Managing Your Money: A Rental Retirement Plan

Turn your hard-earned knowledge of the market into a steady income stream.

April 1, 2000

My goal is to retire by age 40,” says Susan Pepal of her investment strategy.

Pepal, 30, office manager at RE/MAX in Columbia Md., seems well on the way to achieving that dream.

Together with her husband, Bill, she has assembled an investment portfolio of six rental properties and is actively looking for others.

“We figure that with a dozen properties, we’ll have enough cash flow to retire,” she says.

Pepal’s strategy is a common one for real estate professionals, and for a very good reason--if there’s one thing they know about, it’s buying and selling houses.

“We always try to buy at least 10 percent under market,” she says. “We’ve gotten some of our best deals on houses whose owners are getting divorced and need to sell quickly.”

She adds that “we’re always looking. I check the MLS every day to see what’s come on the market. The deals are out there. You just have to be patient and look for them.”

A case in point was Pepal’s first property, which she and her husband bought in 1998.

“We bought it for $170,000, spent six months ripping off the wallpaper, painting, and installing new carpeting, and then sold it for $218,000,” she says.

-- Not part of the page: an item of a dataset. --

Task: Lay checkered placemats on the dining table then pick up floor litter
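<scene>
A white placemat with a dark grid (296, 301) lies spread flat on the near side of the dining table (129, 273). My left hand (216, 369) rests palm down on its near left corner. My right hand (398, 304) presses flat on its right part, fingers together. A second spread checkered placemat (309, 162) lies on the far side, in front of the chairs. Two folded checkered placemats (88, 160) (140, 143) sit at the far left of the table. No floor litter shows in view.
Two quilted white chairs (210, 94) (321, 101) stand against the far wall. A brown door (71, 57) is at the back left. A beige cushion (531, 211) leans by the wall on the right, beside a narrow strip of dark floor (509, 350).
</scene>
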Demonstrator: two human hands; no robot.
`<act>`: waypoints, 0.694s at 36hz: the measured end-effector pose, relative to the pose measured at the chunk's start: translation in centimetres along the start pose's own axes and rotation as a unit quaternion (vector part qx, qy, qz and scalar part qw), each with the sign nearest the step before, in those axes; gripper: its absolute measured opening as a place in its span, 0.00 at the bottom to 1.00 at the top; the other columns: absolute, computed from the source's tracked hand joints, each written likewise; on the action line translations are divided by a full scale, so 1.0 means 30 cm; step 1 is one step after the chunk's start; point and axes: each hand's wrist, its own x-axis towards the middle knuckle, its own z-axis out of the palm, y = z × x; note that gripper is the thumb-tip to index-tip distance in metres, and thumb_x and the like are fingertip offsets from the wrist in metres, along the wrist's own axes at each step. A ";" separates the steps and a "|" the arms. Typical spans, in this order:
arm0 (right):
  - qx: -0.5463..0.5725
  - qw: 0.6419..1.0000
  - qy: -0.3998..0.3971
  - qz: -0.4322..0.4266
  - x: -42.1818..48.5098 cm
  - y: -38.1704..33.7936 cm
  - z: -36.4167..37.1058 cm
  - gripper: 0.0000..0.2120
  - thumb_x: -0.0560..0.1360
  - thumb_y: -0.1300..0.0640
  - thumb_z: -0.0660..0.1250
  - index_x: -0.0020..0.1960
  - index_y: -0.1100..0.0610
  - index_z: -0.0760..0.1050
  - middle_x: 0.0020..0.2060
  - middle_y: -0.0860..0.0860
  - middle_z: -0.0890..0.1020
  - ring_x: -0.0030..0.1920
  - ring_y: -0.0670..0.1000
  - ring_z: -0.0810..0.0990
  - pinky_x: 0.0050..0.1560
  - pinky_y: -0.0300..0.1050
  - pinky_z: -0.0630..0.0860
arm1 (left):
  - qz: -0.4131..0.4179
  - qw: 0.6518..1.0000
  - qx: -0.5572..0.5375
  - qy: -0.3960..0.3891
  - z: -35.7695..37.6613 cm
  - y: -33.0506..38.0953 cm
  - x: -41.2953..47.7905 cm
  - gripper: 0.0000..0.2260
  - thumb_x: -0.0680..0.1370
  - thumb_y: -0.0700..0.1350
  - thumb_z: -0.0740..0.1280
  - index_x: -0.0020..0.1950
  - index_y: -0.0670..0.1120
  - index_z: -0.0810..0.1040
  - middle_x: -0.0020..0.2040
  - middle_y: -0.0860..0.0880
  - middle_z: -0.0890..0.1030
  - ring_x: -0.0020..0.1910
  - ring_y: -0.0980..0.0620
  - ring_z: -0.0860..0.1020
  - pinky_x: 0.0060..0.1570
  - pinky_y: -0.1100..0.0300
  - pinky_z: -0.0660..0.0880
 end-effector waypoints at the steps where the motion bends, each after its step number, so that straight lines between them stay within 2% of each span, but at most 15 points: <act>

All of Pepal’s current properties are in a nearby college town where there’s a shortage of on-campus student housing.

“We’re not looking to sell anymore,” she says. “What we want to do now is accumulate.”

Her strategy is to buy houses and then rent them out to groups of four or five students who each pay between $400 and $500 a month in rent. “Their parents cosign the leases,” she says, “so we know we’ll get paid.

“We want single-family houses in the $150,000–$170,000 range, which is low for this area.”

She adds that “we look at houses that cost up to $200,000, because sometimes--if it’s a foreclosure, say--you can offer $20,000–$30,000 below market and walk away with it.”

She also pretests the market by running For Rent ads before actually buying. “If we get a lot of interest,” she says, “we know it’s a good investment.”

Pepal and her husband put 10 percent to 20 percent down on each property, and the rents more than cover the monthly mortgage payments. “On average, there’s a $500–$1,000 positive cash flow on each property every month,” she says.

The investments take varying amounts of time. “Right after we buy them and are cleaning them up, we might be there every night,” Pepal says. “But when everything’s leased up, it may be only a couple of hours a month.”

The couple’s goal in the next few years is to start paying off some of the properties. “We figure we should be able to pay one off in two years,” says Pepal. “That way, if there’s a downturn in the economy, we’ll have some flexibility with rents.”

Investment strategy: Assemble a portfolio of rental properties in order to retire by age 40
Currently owns: Six single-family houses in a Maryland college town
The prices: $150,000–$170,000, with downpayments of 10 percent to 20 percent
THE PAYOFF: The houses each rent for about $2,000 a month and generate positive cash flows of $500–$1,000 a month.

Robert Sharoff is an architectural writer for The New York Times, Washington Post, Chicago Tribune, and Chicago Magazine. With photographer William Zbaren, he has produced books highlighting the architecture of Detroit and St. Louis. He is a former senior editor with REALTOR® Magazine.